Sorhaitz believes the report may lay the foundation for a national supplemental pension plan, as called for recently by the likes of pension expert Keith Ambachtsheer and former head of the Ontario Teachers’ Pension Plan Claude Lamoureux.

“If you believe the three pillars of retirement savings still applies, the second pillar being occupational pension plans, the coverage is just not broad enough across the country,” he says. “That means there’s much more reliance on the government pension plan and individual savings.
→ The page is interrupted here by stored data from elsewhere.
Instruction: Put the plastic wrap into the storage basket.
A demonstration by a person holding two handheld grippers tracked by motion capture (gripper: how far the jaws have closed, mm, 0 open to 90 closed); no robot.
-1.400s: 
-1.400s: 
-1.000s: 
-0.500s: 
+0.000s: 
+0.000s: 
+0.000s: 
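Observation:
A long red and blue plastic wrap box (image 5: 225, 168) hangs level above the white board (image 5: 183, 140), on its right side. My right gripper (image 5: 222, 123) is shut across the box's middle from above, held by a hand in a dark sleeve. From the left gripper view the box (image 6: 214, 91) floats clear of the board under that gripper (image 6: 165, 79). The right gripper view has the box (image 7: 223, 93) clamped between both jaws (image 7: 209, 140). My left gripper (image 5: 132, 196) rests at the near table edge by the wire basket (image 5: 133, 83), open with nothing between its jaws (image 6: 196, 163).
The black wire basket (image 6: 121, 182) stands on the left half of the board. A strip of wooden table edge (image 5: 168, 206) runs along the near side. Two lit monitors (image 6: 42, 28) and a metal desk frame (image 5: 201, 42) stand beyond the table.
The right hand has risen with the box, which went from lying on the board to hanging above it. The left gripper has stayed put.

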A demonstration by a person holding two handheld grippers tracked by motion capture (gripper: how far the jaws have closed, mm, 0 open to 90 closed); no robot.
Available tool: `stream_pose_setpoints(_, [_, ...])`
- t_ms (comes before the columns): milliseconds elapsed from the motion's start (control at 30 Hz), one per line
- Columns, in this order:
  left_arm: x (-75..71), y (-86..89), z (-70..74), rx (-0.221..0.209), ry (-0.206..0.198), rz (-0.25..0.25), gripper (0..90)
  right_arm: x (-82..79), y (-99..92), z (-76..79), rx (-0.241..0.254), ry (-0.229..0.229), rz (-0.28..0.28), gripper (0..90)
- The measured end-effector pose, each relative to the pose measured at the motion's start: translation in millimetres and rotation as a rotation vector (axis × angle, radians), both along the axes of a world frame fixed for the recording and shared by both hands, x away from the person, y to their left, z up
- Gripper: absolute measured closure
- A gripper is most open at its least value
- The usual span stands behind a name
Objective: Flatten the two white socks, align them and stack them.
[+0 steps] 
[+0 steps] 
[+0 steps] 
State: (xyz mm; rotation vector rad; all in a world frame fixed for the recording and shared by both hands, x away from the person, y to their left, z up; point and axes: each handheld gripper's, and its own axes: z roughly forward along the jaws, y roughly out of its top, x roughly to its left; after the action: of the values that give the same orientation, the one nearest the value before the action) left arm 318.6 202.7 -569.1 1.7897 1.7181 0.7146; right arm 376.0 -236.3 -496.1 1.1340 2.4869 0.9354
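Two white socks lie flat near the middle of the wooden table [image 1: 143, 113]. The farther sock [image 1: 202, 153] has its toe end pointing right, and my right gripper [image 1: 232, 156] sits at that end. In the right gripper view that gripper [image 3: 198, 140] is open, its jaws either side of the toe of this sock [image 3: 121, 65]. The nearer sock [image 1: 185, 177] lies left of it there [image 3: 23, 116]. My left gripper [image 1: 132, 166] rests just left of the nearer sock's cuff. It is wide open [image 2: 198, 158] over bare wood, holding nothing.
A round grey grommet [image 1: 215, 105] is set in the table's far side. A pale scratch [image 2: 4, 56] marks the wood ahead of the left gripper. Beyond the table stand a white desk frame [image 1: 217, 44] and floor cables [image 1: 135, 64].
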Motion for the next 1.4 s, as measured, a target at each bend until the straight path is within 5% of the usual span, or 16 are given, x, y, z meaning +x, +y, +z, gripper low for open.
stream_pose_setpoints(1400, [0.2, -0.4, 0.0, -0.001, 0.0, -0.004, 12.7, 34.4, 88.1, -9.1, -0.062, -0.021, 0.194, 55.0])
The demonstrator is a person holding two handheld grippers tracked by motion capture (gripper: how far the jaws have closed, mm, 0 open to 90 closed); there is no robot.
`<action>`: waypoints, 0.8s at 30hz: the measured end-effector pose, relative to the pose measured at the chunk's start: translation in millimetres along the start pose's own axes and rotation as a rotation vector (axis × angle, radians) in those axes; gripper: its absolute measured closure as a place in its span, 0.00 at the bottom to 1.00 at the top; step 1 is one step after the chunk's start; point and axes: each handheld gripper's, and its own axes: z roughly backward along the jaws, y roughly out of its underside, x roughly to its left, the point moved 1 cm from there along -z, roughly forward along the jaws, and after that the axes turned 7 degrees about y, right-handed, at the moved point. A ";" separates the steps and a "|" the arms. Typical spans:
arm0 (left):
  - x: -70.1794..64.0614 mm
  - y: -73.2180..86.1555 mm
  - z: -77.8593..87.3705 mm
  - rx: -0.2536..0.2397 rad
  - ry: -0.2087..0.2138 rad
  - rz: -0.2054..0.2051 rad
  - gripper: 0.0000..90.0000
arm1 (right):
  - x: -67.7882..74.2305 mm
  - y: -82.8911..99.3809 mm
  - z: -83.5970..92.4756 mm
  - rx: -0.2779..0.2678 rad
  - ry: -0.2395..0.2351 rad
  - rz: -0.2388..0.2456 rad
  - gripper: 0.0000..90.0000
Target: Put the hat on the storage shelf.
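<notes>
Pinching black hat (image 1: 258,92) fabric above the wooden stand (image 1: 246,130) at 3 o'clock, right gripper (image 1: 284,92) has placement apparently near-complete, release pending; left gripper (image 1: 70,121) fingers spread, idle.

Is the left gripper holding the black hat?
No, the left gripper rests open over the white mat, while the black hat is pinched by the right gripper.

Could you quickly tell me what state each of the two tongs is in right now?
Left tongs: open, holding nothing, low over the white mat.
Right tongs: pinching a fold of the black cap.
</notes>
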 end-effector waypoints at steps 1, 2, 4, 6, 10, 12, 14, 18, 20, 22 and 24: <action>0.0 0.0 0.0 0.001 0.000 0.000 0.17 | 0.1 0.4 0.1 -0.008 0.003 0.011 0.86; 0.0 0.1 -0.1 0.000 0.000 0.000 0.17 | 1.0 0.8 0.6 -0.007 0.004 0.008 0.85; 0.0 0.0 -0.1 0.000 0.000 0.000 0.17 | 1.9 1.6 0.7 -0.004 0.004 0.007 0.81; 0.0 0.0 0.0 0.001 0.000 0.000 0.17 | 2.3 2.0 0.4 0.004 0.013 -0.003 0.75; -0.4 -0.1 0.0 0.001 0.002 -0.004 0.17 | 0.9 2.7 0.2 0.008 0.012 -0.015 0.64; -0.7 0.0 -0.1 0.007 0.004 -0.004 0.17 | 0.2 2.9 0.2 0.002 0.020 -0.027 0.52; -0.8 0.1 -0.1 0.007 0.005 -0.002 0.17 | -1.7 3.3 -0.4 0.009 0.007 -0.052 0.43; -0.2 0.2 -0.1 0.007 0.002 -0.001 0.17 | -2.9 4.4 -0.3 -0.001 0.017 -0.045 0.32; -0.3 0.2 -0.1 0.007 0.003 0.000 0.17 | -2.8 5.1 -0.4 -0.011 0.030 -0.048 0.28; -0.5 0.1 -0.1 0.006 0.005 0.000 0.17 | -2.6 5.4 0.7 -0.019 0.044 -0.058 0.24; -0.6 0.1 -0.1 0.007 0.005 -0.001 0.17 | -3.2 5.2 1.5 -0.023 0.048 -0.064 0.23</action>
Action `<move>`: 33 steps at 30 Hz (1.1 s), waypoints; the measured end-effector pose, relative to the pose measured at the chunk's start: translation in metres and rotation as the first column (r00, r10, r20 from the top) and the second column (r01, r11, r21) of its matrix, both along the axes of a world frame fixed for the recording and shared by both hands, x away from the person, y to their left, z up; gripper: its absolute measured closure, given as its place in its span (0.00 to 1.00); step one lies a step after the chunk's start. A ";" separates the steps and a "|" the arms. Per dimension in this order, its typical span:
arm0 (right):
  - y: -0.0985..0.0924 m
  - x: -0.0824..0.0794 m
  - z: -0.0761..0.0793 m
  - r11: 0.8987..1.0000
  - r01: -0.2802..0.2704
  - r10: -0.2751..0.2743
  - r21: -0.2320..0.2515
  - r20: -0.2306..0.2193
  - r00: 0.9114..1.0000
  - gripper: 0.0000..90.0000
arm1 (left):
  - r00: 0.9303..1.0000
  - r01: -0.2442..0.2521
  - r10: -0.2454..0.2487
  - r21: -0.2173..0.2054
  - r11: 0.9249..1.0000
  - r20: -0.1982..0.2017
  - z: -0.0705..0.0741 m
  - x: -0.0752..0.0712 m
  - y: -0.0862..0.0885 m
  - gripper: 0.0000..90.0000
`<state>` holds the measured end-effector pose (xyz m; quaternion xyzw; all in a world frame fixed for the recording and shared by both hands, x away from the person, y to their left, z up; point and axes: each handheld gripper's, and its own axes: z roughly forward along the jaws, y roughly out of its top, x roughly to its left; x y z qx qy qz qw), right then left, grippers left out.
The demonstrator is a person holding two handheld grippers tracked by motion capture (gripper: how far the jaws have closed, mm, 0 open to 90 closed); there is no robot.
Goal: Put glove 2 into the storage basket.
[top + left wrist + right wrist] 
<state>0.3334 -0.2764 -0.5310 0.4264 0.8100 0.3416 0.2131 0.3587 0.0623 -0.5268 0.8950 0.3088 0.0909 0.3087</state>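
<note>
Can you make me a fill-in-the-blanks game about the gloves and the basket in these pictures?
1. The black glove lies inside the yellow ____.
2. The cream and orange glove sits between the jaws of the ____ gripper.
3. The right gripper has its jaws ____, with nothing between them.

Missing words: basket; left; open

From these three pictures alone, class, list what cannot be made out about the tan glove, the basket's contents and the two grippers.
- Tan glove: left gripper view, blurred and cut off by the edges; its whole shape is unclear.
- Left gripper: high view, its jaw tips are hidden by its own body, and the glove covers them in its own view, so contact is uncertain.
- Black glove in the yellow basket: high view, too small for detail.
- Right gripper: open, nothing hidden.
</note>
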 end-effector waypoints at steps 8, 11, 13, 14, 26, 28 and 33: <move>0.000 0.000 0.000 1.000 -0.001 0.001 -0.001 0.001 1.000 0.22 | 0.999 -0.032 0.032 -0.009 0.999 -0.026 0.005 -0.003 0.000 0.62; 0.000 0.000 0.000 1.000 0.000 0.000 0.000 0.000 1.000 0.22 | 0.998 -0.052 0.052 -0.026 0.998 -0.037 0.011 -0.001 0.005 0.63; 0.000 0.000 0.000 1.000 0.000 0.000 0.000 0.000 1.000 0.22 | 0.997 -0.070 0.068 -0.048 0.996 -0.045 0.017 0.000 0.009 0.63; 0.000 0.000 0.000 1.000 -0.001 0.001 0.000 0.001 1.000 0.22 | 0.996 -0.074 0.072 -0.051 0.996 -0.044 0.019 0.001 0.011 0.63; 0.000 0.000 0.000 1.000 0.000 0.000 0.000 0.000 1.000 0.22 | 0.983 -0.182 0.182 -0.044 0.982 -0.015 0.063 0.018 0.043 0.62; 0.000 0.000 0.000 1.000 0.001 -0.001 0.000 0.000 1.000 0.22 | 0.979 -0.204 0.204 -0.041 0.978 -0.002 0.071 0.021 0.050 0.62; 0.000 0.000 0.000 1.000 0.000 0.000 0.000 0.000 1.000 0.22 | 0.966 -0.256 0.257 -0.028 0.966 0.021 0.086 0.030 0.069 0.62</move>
So I do think there’s broad recognition across Canada to increase pension coverage.”

Hurst agrees, adding that there is a growing momentum across the country to creating such a program, and that the proposed plan could very well serve as a base model for a national plan.

“There’s a wonderful opportunity for British Columbia and Alberta to show leadership in building that kind of a program,” he says. Hurst points to B.C. Premier Campbell’s announcement in October regarding a new defined contribution (DC) plan expected to be available to employers, employees and self-employed people on a voluntary basis.

“One of the great difficulties in terms of pension regulation is getting the attention of politicians,” he says. “The environment now seems better to do that than in the past.”